***** Information shown *****

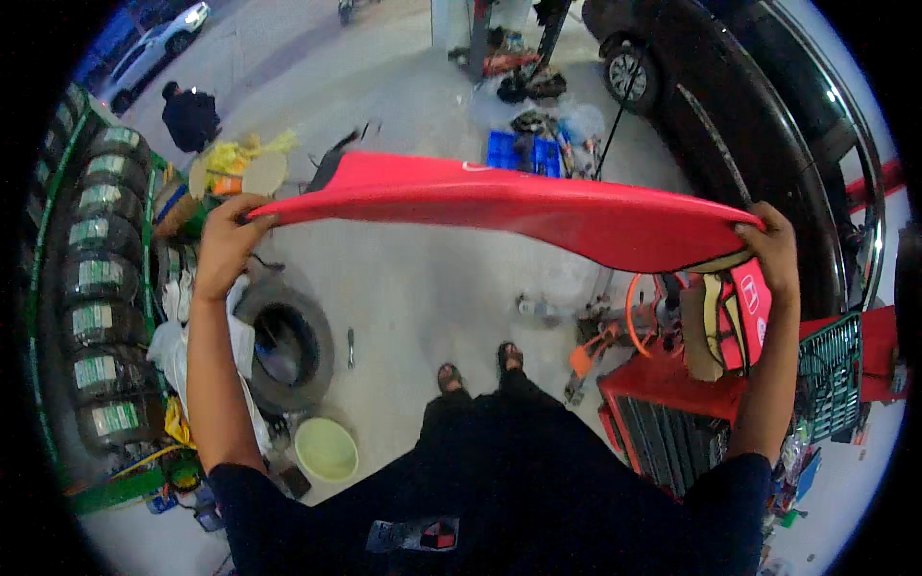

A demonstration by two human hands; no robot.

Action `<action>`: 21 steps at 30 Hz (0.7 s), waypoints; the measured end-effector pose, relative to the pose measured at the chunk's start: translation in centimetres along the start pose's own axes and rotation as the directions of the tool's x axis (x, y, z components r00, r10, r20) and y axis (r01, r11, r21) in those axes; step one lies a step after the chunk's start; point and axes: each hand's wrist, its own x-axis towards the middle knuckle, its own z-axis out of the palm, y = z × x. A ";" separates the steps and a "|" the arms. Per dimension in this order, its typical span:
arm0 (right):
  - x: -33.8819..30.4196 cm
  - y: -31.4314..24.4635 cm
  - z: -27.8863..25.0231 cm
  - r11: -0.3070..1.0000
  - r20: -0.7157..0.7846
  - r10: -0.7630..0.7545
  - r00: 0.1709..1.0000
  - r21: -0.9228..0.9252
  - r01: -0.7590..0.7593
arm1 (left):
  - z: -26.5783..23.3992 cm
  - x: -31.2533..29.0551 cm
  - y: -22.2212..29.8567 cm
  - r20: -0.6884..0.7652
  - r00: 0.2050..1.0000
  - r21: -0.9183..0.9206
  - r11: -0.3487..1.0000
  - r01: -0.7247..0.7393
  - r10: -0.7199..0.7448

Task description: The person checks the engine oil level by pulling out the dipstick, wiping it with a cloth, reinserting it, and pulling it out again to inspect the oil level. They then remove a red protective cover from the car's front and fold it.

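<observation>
Gripped at both ends: a red cover [461,200] spread in the air

The left hand [230,245] pinches the left end, and the right hand [774,248] holds the opposite end in a similar manner. Between them, the red cover stretches in front of the person [538,480], above the pale floor [413,288]; its lower edge hangs deeper toward the right, where a strip of lighter lining [722,261] can be seen.

As a judgement, the main risk is in the small grips: each hand has only a margin of the material, so if one end is pulled harder, it could slip out and that side would drop. The sagging right part might also catch on the orange ring [630,312] or on the folded red piece [754,300] by the red cart [658,384], if it is lowered there; how high it is above them cannot be told.

About edges and room: on the right, the dark car [711,125] limits a wide swing. On the left, the row of tyres [99,274] and the tyre lying on the floor [325,350] make a similar limit, with a yellow-green basin [327,449] nearer to the person. The more generous room seems to be straight ahead, as far as the blue crate [497,152].
</observation>
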 end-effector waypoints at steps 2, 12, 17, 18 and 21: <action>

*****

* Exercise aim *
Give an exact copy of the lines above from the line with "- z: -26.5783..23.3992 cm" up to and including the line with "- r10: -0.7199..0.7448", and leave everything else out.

* Exercise result *
  - z: -26.5783..23.3992 cm
  - x: -31.2533..29.0551 cm
  - y: -22.2212..29.8567 cm
  - r20: -0.6884..0.7652
  - r00: 0.2050..1.0000
  - r21: -0.9183..0.9206
  - r11: -0.3487..1.0000
  - r01: -0.7247..0.7393
  - r10: -0.7199..0.7448

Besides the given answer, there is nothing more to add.